Doh!...I bungled that post pretty good, but suspect you already know that. I ordered a bunch of stuff last Sept and haven't messed with it since I hung up my bike in Nov or so. As soon as read your post I started to second guess myself and checked my box when I got home. The bondhus I got at these prices was infact the bondhus folding hex sets. The seemingly peened finish is my wiha drivers and a closer look, I'd probably roll that statement back too. My new y's are park and probably bite better because they are new. I don't know how, but I convinced myself my new y's were red...slaps forehead.


----------



## Cleared2land (Aug 31, 2012)

Ok...these thing happen. Thanks for clarifying.


----------



## Cleared2land (Aug 31, 2012)

sohl said:


> I already have a set of P handle set but it have the hex ball on the long side and I don't like it, I don't want to damage my titanium bolt.


My take is that if a fastener has any reasonable torque on it, then you will need the short side of the 'L' wrench on the faster and utilize the long part for removal leverage. Once the fastener is broken loose, then you can use the 'ball' end of the tool for rapid removal. I have experienced no problems in this application of tool design in practical usage.

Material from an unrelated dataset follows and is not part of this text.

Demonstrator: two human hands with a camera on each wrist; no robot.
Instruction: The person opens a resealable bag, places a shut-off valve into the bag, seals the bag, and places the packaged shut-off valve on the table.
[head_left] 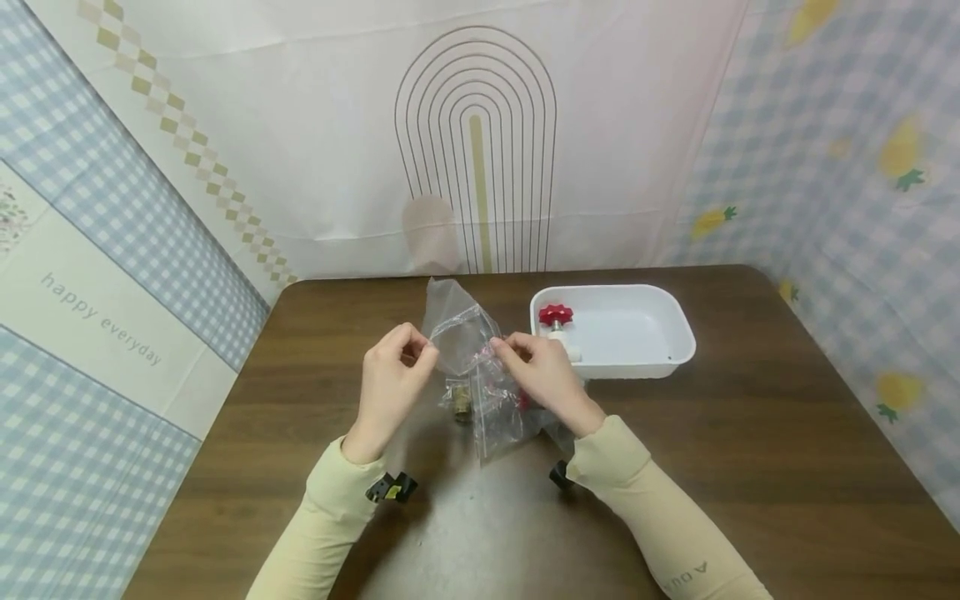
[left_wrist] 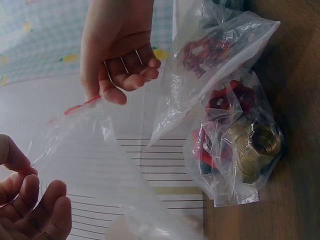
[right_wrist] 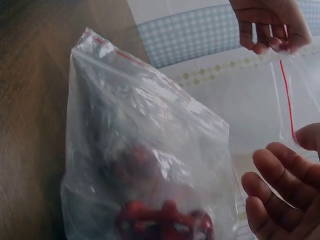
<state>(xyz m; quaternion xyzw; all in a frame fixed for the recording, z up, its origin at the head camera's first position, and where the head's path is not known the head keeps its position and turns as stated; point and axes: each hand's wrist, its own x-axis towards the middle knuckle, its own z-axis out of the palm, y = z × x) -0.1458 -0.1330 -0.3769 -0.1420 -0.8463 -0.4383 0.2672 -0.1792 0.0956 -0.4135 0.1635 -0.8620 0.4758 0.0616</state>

And, I have no problem spending good money on a high-end set of hex wrenches. It's money well spent on a tool that makes up the majority of your bikes fastener removal and installation. Given the relatively low expense of a high-quality set and the possible damage that result from low-quality, inferior tools, it's a no brainer for me.


----------



## noapathy (Jun 24, 2008)

The "Y" and "T" stuff don't agree with my brain for some reason, so I just use the "L" as mentioned above. Craftsman and Ridgid (Home Depot brand) have both worked well and have lifetime replacement...well, hopefully Craftsman will anyway.


----------



## oberwil (Nov 5, 2007)

If you can afford around $80. look at the UMAG T-handles. The Distributor is out of Italy.
www.attrezzieutensili.it 
These are the Hex keys that they use to build Ferrari's by hand. Some of the TDF mechanics swear by them. The sliding bars make them nice to get into hard to reach areas and still have good leverage.


----------



## mfa81 (Apr 1, 2011)

Does anybody know how pedro's sliding t handle set compares to beta, usag and facom? I'm trying to find some sliding t handle since I see people talking about those on every single internet post about tools, pb swiss also has sliding t handle, but they aren't any cheaper compared to beta and don't seem as nice as beta.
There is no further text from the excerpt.